Gente che scompare. Tanta. Di continuo. Di questi ultimi, e questo rende tutto ancora più crudele, si aveva avuto notizia, coordinate certe, informazioni dettagliate. 57 eritrei partiti dalla Libia, diverse donne, almeno sei i bambini. Una foto scattata il 21 maggio da un aereo maltese che li sta sorvolando li mostra mentre cercano di buttare fuori bordo l’acqua imbarcata.
Ma hanno visto l’aereo e, come sapremo da testimonianze successive, stanno telefonando ai loro parenti sparsi per l’Europa dicendo : “arriviamo, siamo salvi, verranno a prenderci”.
Se ne sono completamente perse le tracce.
Com’è possibile scattare una foto da una distanza tale da permettere quasi di vedere i lineamenti del viso di tutte quelle persone, dar loro la speranza di essere salvati tanto da vederli sventolare le magliette in segno di esultanza, e poi perdere così quella barca piccola, piccolissima, ma stracolma di donne, uomini, bambini anche appena nati?
Qualche giorno fa abbiamo ricostruito, attraverso una testimonianza diretta, cosa succede ai migranti subsahariani costretti a partire dalla Libia. Possiamo immaginare che anche queste persone avessero subito le atrocità di cui ormai nessuno di quelli che firmano accordi bilaterali col governo libico può più dire di non essere a conoscenza. Detenzioni lunghissime e generalizzate, violenze e soprusi da parte delle forze dell’ordine e di una popolazione esasperata da messaggi xenofobi, prima ancora il deserto, la paura, la fame e la sete, e prima di questo la guerra civile nel loro paese, o la miseria, o semplicemente la rabbia e i sogni che portano le persone a scegliere, a tutti i costi, di avere una possibilità di riscatto. E dopo tutto questo si scompare così, ad un passo dall’Europa.
Un anno fa la portavoce italiana dell’Acnur, riferendosi proprio a dei naufragi avvenuti intorno all’isola di Malta e poi a Lampedusa, parlava di “roulette russa” per indicare la casualità, la fortuità della sopravvivenza a questi viaggi.
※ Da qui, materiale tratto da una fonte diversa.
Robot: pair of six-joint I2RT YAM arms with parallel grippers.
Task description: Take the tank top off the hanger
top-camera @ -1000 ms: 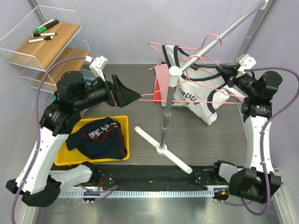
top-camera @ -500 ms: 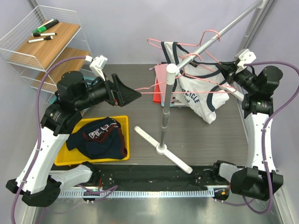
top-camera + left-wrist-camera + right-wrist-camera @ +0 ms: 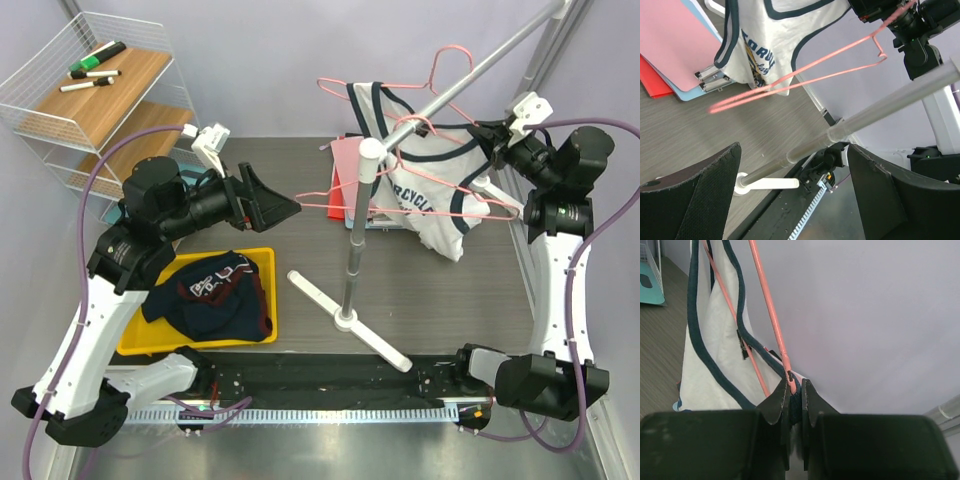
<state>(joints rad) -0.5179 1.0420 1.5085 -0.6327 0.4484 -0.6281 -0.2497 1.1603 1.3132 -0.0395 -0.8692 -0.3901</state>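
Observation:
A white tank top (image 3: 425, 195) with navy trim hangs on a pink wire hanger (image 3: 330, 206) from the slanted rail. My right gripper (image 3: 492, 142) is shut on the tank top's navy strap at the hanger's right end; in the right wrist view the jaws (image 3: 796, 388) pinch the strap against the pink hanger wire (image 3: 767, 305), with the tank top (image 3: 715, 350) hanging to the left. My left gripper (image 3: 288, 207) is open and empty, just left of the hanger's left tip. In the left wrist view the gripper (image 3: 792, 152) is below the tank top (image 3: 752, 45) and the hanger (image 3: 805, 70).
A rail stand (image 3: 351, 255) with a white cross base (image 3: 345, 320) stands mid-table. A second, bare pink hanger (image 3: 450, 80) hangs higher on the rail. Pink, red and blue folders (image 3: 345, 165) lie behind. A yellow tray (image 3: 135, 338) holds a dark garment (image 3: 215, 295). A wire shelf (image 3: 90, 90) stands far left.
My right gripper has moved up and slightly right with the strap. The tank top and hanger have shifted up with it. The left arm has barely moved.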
I motivi di tanto pericolo? Le imbarcazioni sempre meno adatte a svolgere traversate di questo tipo. I criminali che se ne approfittano, i capitani dei pescherecci europei che hanno paura di operare il soccorso e di incorrere così in sanzioni pesanti fino all’accusa di favoreggiamento dell’immigrazione clandestina…
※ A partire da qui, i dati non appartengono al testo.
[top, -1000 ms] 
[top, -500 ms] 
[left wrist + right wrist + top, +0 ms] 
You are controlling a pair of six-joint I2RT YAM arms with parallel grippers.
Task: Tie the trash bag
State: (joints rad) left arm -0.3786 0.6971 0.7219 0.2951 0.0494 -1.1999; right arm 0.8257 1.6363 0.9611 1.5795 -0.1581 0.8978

E allora la soluzione ce la consegnano le Istituzioni dell’Unione europea: bisogna aumentare i finanziamenti di Agenzie di controllo delle frontiere come Frontex, bisogna dotare paesi come Malta e isole come Lampedusa di mezzi adeguati per affrontare l’emergenza.
Ma per quanti anni è lecito definire un fenomeno, sempre lo stesso, come “emergenziale” prima di cadere nel ridicolo? Non bisognerebbe piuttosto chiedersi: perché Malta? perché Lampedusa? Perché queste cose accadono?
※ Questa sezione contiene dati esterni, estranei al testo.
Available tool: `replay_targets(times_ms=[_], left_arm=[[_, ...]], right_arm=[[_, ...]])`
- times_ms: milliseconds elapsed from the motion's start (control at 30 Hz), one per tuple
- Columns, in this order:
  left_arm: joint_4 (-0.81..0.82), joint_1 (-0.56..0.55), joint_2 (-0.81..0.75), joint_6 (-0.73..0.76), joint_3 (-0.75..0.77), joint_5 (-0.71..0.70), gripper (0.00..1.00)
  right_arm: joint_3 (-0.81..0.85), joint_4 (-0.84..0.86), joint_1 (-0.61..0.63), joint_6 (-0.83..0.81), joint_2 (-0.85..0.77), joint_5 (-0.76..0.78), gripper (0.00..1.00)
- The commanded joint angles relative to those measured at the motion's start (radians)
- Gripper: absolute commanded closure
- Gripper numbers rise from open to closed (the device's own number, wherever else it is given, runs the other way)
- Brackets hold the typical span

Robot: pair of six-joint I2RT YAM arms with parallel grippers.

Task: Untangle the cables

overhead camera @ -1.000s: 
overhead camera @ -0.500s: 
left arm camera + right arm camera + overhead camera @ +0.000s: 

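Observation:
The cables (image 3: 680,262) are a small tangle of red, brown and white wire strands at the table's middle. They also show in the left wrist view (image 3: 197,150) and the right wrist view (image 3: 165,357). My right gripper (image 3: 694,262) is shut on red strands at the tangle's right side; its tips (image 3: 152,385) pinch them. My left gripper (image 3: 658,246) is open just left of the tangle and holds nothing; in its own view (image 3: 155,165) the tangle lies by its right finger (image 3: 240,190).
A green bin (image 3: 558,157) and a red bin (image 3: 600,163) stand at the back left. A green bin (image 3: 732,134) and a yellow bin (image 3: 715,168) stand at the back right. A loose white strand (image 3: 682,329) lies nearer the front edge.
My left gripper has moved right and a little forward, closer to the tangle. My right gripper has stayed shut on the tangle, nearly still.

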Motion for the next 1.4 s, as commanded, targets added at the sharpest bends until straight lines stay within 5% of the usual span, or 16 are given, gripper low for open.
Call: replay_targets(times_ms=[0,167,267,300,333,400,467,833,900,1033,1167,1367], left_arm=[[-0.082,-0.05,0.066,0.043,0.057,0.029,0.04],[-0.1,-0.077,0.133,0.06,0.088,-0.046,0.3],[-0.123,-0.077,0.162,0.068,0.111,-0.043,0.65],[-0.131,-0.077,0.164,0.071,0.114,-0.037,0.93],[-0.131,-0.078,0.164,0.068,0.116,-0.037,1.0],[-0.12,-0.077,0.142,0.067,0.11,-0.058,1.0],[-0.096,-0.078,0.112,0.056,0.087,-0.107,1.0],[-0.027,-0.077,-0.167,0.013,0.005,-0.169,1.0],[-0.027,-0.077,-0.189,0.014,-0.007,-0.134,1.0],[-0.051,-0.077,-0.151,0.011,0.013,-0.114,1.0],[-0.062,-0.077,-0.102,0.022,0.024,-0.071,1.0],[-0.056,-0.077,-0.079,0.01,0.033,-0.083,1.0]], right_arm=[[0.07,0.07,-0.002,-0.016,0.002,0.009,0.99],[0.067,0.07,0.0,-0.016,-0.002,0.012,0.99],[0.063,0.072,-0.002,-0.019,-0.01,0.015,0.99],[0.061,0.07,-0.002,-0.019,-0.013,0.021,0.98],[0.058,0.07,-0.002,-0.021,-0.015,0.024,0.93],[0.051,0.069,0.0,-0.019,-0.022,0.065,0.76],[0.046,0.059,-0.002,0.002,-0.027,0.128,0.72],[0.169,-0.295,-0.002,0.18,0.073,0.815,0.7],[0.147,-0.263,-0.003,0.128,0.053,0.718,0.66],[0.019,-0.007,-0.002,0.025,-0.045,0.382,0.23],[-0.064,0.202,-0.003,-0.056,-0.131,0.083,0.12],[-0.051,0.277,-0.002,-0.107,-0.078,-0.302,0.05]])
Perché le leggi europee permettono di praticare solo questo tipo di ingressi sul territorio degli Stati membri. Perché i particolari rapporti tra paesi Ue e paesi del Maghreb favoriscono le partenze dalla Libia e non da altri luoghi. Perché le barche devono essere sempre più piccole per sfuggire ai controlli e non solo per scelta di chi approfitta dei migranti, ma anche perché i migranti stessi scelgono di rischiare la loro vita consapevolemente, sfidando questo sistema di cose, pur di migliorarla. E allora il carburante finisce troppo presto, le barche non ce la fanno, le persone muoiono, i bambini non diventeranno mai adulti. Ed esistono precise responsabilità su tutto questo.
Un’ultima domanda vale forse la pena di porre a questo punto: e se fossero arrivati fino a Malta? Se queste 57 persone disperse fossero invece state intercettate dalla marina militare maltese o da un peschereccio e tradotte in salvo? Le stesse persone per cui, anche se per un breve momento, l’opinione pubblica si sta forse commuovendo in questi giorni, sarebbero state immediatamente internate in un centro di detenzione per migranti dei quattro presenti sul territorio maltese. Richiedenti asilo compresi. Bambini compresi, per un periodo lungo anche 18 mesi. E poi, anche qualora, nel migliore dei casi, avessero ricevuto un permesso di soggiorno per motivi umanitari, sarebbero rimasti imprigionati nell’isola a causa della cosiddetta Convenzione di Dublino II, e forse avrebbero ancora rischiato la loro vita per scappare da Malta.